In today’s Western world, a large percentage of the population fails to ingest optimal potencies of many essential nutrients. This negative report attacking supplements is fatally flawed because it:
-Omitted 91% of the studies that measured the effects of these vitamins on human subjects including all studies for which there was no mortality!
-Included studies that used doses far below or far above what health conscious people actually supplement with.
-Chose to bias the reporting of the results by emphasizing one type of statistical model that showed a significant effect rather than another statistical model that did not show a significant effect.

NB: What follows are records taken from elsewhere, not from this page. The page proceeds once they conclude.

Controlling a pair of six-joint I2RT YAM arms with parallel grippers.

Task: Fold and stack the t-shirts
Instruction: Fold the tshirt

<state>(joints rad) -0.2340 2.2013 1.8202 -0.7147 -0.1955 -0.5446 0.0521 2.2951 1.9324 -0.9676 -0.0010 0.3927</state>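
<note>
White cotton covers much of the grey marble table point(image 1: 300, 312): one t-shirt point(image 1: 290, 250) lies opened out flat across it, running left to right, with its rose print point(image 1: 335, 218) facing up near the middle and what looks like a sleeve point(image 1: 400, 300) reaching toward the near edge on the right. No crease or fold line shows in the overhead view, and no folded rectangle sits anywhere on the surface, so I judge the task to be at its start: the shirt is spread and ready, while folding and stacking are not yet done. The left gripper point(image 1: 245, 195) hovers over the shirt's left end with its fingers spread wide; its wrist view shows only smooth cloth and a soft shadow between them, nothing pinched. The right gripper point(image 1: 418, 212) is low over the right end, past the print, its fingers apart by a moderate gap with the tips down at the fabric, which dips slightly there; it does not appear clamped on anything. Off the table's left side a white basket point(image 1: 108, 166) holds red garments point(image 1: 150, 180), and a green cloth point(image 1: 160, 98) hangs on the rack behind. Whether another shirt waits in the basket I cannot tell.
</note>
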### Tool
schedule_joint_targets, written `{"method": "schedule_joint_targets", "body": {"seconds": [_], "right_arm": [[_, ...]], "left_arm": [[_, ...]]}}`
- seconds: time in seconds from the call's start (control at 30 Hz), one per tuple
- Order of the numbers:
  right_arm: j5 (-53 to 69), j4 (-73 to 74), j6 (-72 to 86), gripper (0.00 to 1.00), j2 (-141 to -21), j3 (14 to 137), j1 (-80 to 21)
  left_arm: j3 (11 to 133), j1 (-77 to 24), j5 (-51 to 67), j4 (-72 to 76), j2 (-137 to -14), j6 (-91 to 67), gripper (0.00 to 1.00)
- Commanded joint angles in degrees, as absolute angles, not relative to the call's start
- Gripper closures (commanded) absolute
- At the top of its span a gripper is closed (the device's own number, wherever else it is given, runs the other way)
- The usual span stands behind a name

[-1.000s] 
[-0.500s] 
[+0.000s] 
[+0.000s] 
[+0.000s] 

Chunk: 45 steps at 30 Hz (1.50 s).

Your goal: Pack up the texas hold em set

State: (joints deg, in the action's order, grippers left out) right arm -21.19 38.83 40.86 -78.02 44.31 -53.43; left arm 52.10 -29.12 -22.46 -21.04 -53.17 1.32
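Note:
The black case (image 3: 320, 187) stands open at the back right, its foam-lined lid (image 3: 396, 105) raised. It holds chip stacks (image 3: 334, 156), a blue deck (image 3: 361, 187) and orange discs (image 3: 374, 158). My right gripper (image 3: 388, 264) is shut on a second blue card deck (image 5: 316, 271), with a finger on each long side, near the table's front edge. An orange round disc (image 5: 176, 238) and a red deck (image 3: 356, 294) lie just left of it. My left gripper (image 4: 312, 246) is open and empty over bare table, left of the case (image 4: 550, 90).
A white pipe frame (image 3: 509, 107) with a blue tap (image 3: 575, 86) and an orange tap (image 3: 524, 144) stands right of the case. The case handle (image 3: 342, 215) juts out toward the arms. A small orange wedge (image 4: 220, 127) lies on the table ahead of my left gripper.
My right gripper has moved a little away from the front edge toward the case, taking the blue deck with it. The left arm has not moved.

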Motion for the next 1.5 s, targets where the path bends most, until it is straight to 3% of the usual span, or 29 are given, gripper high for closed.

-Failed to account for the 14 mechanisms involved in aging and premature death. For example, it is absurd to think that taking 1,333 IU to 200,000 IU of vitamin A is going to have meaningful impact when there are more than one hundred individual components to a science-based death reduction program.

The final shocker is that this meta-analysis report attacking vitamin A, beta-carotene and vitamin E is not new. It was in fact published last year and drew a lot of criticism for the obvious flaws it contains. Perhaps the reason this story was quickly removed from media websites on the day it appeared is that the broadcasters realized they were not relaying “news”, but instead regurgitating anti-supplement propaganda.

Needless to say, even this brief exposure was a public relations score for pharmaceutical interests, as millions of people worldwide may be frightened away from supplements that could reduce their future need for expensive prescription drugs.